Fences are inserted according to table A.6 in the current draft of version 2.3 of the RISC-V Instruction Set Manual, which incorporates the memory model changes and definitions contributed by the RISC-V Memory Consistency Model
task group.

Instruction selection failures will now occur for 8/16/32-bit atomicrmw and cmpxchg operations when targeting RV32IA until lowering for these operations is added in a follow-on patch.

Diff Detail

Event Timeline

asb created this revision.May 31 2018, 6:59 AM
jfb added a comment.May 31 2018, 8:42 AM

When the A extension is supported, __atomic libcalls will be generated for any atomic that isn't the native word size or has less than natural alignment.

When do you expect non-natural alignment to occur? Is this purely for C++ support? If so you're guaranteed natural alignment. Otherwise (for intrinsics or for other languages) I'd like to understand what you expect, and whether you have the guarantee that the alignment information you have is correct. Without knowing that it's absolutely correct you're going to codegen bad code (a libcall in one place, and instructions in another).

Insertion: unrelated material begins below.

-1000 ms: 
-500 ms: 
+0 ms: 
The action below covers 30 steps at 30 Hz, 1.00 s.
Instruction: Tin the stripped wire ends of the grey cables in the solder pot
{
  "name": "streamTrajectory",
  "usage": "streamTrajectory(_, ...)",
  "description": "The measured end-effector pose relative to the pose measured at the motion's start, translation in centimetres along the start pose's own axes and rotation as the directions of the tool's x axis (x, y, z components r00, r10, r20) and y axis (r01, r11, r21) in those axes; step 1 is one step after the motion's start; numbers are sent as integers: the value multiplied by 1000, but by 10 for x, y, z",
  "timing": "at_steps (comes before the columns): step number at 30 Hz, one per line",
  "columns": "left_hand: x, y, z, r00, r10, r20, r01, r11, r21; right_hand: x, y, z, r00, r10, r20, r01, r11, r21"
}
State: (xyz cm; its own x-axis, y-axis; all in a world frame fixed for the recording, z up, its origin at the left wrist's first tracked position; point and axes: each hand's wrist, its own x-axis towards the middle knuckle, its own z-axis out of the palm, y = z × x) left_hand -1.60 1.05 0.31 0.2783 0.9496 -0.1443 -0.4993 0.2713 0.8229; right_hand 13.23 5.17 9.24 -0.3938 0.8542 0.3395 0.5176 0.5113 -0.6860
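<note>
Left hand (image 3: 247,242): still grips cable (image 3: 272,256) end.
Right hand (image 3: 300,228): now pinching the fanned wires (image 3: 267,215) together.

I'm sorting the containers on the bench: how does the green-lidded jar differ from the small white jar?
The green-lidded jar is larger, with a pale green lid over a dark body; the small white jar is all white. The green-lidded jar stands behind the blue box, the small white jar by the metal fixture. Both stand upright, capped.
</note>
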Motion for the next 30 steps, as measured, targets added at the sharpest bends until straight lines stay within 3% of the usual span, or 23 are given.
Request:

jfb added a comment.May 31 2018, 8:52 AM
In D47589#1117778, @jfb wrote:

When the A extension is supported, __atomic libcalls will be generated for any atomic that isn't the native word size or has less than natural alignment.

When do you expect non-natural alignment to occur? Is this purely for C++ support? If so you're guaranteed natural alignment. Otherwise (for intrinsics or for other languages) I'd like to understand what you expect, and whether you have the guarantee that the alignment information you have is correct. Without knowing that it's absolutely correct you're going to codegen bad code (a libcall in one place, and instructions in another).

In fact, let me go further and quote the langref:

'load' instruction

align must be explicitly specified on atomic loads, and the load has undefined behavior if the alignment is not set to a value which is at least the size in bytes of the pointee.

It sounds like you'll want to remove there UB from the IR before your work proceeds. I'm still not sure that you want what you said you did :-)

asb added a comment.EditedMay 31 2018, 11:55 AM
In D47589#1117778, @jfb wrote:

When the A extension is supported, __atomic libcalls will be generated for any atomic that isn't the native word size or has less than natural alignment.

When do you expect non-natural alignment to occur? Is this purely for C++ support? If so you're guaranteed natural alignment. Otherwise (for intrinsics or for other languages) I'd like to understand what you expect, and whether you have the guarantee that the alignment information you have is correct. Without knowing that it's absolutely correct you're going to codegen bad code (a libcall in one place, and instructions in another).

That comment simply reflects the status quo for behaviour of AtomicExpandPass, that I replicated. Do you think it would be worth doing report_fatal_error if Align < Size?

asb added a subscriber: regehr.EditedMay 31 2018, 12:13 PM
In D47589#1117978, @asb wrote:
In D47589#1117778, @jfb wrote:

When the A extension is supported, __atomic libcalls will be generated for any atomic that isn't the native word size or has less than natural alignment.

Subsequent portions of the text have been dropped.